▶ Problem description:
Both the line containing "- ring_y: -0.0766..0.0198" and the line containing "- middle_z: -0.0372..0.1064" belong to the span. Output exactly that span from the listing below, and nothing outside it.

######

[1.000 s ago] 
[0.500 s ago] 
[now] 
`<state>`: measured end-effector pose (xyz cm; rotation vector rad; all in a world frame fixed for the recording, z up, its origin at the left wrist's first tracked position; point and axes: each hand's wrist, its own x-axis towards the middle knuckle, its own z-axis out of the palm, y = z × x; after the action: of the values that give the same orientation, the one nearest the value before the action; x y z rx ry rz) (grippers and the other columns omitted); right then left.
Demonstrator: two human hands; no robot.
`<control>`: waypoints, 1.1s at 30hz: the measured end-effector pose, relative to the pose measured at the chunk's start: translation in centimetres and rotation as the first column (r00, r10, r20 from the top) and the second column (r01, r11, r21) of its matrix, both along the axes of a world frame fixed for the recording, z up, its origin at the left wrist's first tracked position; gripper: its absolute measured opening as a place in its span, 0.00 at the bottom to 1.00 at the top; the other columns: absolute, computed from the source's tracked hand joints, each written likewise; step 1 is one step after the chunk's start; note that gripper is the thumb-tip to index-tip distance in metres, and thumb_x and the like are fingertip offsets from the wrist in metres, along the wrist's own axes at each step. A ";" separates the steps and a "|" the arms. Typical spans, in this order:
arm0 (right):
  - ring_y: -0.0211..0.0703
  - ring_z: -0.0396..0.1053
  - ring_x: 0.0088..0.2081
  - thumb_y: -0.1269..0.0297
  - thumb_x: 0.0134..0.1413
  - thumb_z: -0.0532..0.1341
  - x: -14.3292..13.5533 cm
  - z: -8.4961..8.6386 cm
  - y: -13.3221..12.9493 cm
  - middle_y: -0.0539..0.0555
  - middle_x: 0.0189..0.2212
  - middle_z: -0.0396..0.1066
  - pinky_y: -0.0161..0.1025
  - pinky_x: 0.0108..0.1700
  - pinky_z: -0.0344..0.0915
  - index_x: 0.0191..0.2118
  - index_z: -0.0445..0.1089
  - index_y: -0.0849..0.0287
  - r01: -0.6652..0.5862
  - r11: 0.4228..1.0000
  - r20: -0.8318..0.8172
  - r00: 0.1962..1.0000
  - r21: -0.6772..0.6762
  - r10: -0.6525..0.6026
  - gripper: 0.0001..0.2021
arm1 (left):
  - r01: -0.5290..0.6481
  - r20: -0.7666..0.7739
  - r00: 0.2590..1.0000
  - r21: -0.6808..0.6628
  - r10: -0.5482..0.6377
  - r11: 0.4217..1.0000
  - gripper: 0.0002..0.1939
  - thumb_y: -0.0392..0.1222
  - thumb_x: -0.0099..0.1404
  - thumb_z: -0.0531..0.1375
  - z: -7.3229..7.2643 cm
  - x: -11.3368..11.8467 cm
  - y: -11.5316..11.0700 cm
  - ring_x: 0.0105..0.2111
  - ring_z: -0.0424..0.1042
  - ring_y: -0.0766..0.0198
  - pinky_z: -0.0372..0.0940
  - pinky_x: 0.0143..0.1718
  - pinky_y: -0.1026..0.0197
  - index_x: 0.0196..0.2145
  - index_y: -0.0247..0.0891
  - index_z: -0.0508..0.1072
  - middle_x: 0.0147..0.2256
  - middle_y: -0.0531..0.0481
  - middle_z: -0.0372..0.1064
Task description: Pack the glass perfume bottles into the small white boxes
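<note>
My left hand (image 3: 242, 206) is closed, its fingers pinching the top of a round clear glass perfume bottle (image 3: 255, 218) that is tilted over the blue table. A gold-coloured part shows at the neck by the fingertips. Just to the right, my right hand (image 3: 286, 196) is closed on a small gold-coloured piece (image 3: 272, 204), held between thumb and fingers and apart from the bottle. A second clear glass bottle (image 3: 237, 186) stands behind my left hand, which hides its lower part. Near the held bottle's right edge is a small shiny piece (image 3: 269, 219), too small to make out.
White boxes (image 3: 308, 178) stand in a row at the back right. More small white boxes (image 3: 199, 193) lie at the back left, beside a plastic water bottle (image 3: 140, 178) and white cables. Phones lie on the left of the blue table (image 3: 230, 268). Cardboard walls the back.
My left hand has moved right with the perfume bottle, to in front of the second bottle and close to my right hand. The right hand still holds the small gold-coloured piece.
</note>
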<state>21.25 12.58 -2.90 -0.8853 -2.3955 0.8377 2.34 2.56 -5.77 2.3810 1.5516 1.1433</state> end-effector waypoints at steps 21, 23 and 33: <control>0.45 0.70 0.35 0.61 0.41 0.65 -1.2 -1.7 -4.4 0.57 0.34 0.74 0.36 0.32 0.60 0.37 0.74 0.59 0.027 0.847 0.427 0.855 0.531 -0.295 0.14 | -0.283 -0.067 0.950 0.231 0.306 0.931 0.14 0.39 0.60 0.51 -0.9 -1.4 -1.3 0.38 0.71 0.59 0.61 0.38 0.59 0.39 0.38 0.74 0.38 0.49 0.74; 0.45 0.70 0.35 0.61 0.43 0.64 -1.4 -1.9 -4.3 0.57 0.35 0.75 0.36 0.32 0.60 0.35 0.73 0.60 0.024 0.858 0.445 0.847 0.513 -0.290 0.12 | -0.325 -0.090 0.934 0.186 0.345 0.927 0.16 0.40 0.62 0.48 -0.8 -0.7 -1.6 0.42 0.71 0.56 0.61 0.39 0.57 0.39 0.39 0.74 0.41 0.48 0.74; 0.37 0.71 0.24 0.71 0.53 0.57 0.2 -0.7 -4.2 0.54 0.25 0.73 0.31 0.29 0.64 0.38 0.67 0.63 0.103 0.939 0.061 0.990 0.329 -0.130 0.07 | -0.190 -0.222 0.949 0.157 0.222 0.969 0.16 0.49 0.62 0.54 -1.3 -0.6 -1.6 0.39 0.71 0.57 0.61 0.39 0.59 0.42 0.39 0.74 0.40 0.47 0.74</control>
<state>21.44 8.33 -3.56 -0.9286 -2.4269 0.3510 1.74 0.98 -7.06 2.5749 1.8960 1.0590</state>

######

▶ Answer for the task:
  - ring_y: -0.0766..0.0198
  - pinky_z: -0.0372..0.0940
  - pinky_x: 0.0143..0.1718
  - pinky_y: -0.1026..0.0197
  - index_x: 0.0196..0.2145
  - index_y: -0.0247..0.0891
  - index_z: -0.0508..0.1072
  - middle_x: 0.0147..0.2256
  - middle_y: -0.0531..0.0481
  - middle_z: -0.0372..0.1064

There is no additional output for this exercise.